Splunk Enterprise Security
Highlighted

Upgrade Enterprise Security from 3.3.x to 4.0 hangs on "Disabling Apps"

Communicator

I am doing an upgrade of Enterprise Security from 3.3.1 to 4.0 through the GUI. I installed the app by providing it the file, then started the "Post-Install Configuration". It moves through the first two steps rather quickly, then seems hung up on "Disabling apps prior to installation".

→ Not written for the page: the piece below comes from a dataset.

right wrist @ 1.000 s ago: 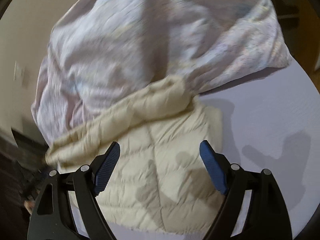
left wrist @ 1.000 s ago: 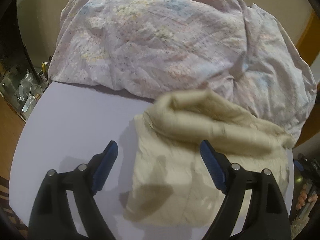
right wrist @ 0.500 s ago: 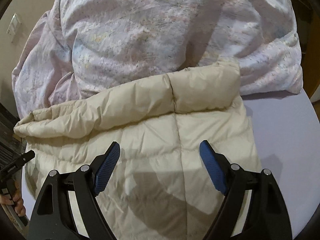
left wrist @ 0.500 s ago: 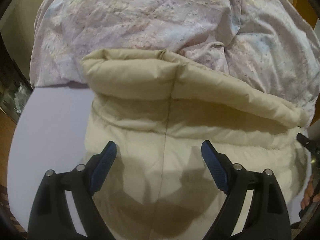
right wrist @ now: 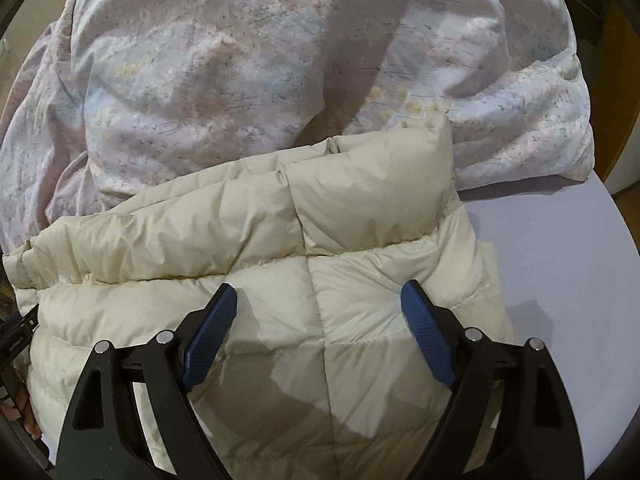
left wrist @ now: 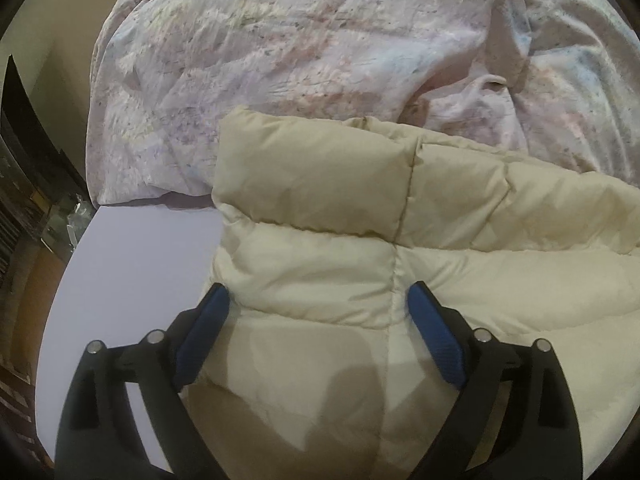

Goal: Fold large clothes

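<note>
Dim warm indoor light; soft gripper shadows on jacket (left wrist: 460, 208); fisheye edge warp, dark corners, slight blur.

Bare lavender sheet (left wrist: 132, 264) left of the jacket (left wrist: 360, 240) and right of it (right wrist: 560, 260) — open passage. Rumpled floral duvet (right wrist: 240, 80) blocks the far side, touching the jacket.

Quilted cream jacket (left wrist: 400, 240): puffy cloth, faint sheen. Behind it, printed duvet (left wrist: 320, 60): matt, crumpled cloth. Beneath it, lavender sheet (right wrist: 560, 260): smooth, matt cloth.
</note>
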### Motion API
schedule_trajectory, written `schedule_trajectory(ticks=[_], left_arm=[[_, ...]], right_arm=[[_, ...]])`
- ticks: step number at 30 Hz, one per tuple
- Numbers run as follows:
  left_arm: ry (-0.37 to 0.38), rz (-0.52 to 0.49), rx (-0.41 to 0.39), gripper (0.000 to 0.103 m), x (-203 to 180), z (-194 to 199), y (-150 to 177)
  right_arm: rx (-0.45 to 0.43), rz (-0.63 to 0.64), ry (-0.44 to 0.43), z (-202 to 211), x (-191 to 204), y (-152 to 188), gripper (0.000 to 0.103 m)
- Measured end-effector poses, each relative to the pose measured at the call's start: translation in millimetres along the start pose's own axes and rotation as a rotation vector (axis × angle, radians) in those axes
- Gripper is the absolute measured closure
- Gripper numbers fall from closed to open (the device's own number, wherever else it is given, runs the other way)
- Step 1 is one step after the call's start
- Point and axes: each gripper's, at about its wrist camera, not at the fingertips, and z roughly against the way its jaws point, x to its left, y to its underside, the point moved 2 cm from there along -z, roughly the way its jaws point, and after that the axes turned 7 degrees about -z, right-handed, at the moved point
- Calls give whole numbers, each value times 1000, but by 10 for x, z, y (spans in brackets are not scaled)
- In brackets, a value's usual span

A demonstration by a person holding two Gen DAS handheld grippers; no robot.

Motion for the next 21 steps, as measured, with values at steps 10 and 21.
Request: schedule_trajectory(ticks=[10, 21], left_arm=[[10, -2, -14, 2, 19, -156, 33], [53, 6, 1, 2, 33, -309, 54]], right_arm=[[-39, 45, 51, -178, 107, 101, 7], [-30, 61, 63, -456, 181, 69, 1]])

I have 26 "messages" in the alert window, most of them are similar to the following:

User admin triggered the 'disable' action on app 'SA-NetworkProtection', and the following objects required a restart: distsearch, indexes

and then the following 2 specific messages:

Unable to initialize modular input "esdeploymentmanager" defined inside the app "SplunkEnterpriseSecuritySuite": Introspecting scheme=esdeploymentmanager: script running failed (exited with code 1).

Splunk must be restarted for changes to take effect. Click here to restart from the Manager.

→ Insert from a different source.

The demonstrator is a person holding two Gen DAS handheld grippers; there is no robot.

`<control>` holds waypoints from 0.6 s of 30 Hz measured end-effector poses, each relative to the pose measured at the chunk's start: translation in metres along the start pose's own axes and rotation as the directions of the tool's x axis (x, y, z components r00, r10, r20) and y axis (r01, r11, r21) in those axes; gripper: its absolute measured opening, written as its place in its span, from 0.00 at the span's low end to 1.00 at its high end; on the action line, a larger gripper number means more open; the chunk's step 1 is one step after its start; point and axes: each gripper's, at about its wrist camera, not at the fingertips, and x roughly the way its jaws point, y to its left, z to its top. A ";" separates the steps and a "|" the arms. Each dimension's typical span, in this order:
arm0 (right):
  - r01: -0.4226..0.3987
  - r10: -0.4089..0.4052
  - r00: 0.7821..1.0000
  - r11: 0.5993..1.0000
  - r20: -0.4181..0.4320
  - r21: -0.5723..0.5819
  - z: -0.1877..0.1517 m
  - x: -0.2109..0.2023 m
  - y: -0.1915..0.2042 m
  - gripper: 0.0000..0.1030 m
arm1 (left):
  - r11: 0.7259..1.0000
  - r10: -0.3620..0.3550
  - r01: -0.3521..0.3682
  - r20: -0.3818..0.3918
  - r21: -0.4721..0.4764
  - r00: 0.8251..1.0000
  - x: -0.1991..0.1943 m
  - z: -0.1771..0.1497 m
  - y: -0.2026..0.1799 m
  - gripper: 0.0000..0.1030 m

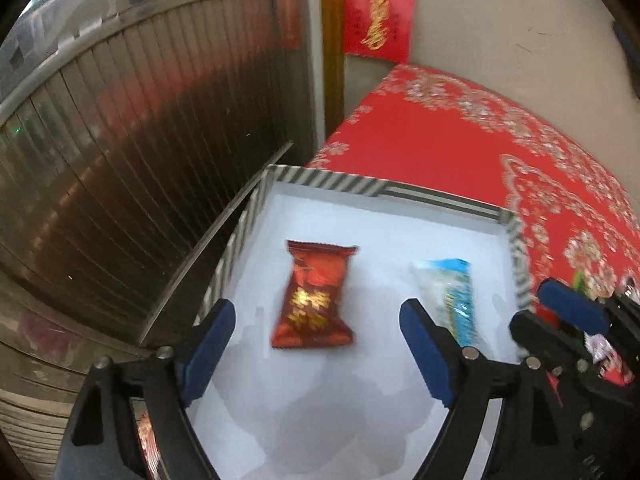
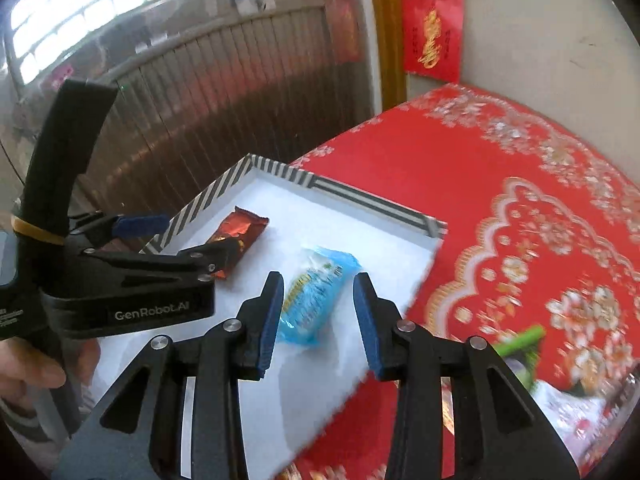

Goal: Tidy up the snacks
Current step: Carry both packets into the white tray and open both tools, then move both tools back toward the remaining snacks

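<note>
Between the pads of the left gripper [image 1: 318, 354]: red snack packet [image 1: 314, 296], flat on the box floor, untouched; jaws spread wide.
Right gripper [image 2: 318, 322]: jaws partly apart, pinching nothing.
Blue snack packet [image 2: 316, 292]: on the floor just ahead of the right gripper's pads, clear of both.
Box [image 1: 332, 182]: striped rim, white floor, on red patterned cloth [image 2: 500, 168].
Right of the right gripper: more wrappers [image 2: 532, 344], blurred.

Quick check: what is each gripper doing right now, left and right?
Left gripper: open, holding nothing, above the red snack packet.
Right gripper: open, holding nothing, over the blue snack packet.
</note>
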 end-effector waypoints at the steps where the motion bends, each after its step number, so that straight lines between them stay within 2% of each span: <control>1: 0.002 -0.002 1.000 1.000 0.006 0.005 -0.003 -0.006 -0.004 0.35 | 1.000 -0.006 0.006 0.005 0.004 1.000 -0.005 -0.002 -0.003 0.85; 9: 0.066 -0.067 0.997 0.997 0.034 0.046 -0.046 -0.067 -0.041 0.35 | 0.995 -0.078 0.074 0.052 0.069 0.996 -0.036 -0.019 -0.045 0.86; 18: 0.180 -0.187 0.981 0.976 0.046 0.124 -0.105 -0.126 -0.095 0.35 | 0.979 -0.148 0.140 0.046 0.148 0.988 -0.054 -0.038 -0.103 0.89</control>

Not sure what is specifically causing it to hang. Any tips on where to look or has anyone seen this similar issue?

Edit: Splunk has confirmed this is as a bug caused by a behavior in how the UI is reloading the Appserver in the background. I suspect this will no longer be an issue for anyone in a future release. Otherwise see the answer provided below on a workaround to try to force the update.

0 Karma
Highlighted

Re: Upgrade Enterprise Security from 3.3.x to 4.0 hangs on "Disabling Apps"

Contributor

I had the same issue. I ended up doing a splunk restart and retrying it several times until it finally got past it.

Highlighted

Re: Upgrade Enterprise Security from 3.3.x to 4.0 hangs on "Disabling Apps"

Communicator

Have tried that a few times and no luck 😞

0 Karma
Highlighted

Re: Upgrade Enterprise Security from 3.3.x to 4.0 hangs on "Disabling Apps"

Splunk Employee
Splunk Employee

I'm running into a similar issue doing a fresh installation, it hangs on the installing applications piece. I've restarted the installation 4 times so far with the same result.

0 Karma
Highlighted

Re: Upgrade Enterprise Security from 3.3.x to 4.0 hangs on "Disabling Apps"

Communicator

I have a support ticket opened with Splunk on the issue, if and when I get a resolution I'll certainly post it, maybe it will help others!

Highlighted

Re: Upgrade Enterprise Security from 3.3.x to 4.0 hangs on "Disabling Apps"

Communicator

(Sorry it wouldn't let me edit my original post... something about not enough reputation points...)
Update 1: As I have been digging through the logs, there are two log sets that are relevant to this: essinstaller2.log and esinstallercontroller.log

Inside the esinstallercontroller.log I am getting essentially a timeout error through the different run attempts (just pasting those errors here)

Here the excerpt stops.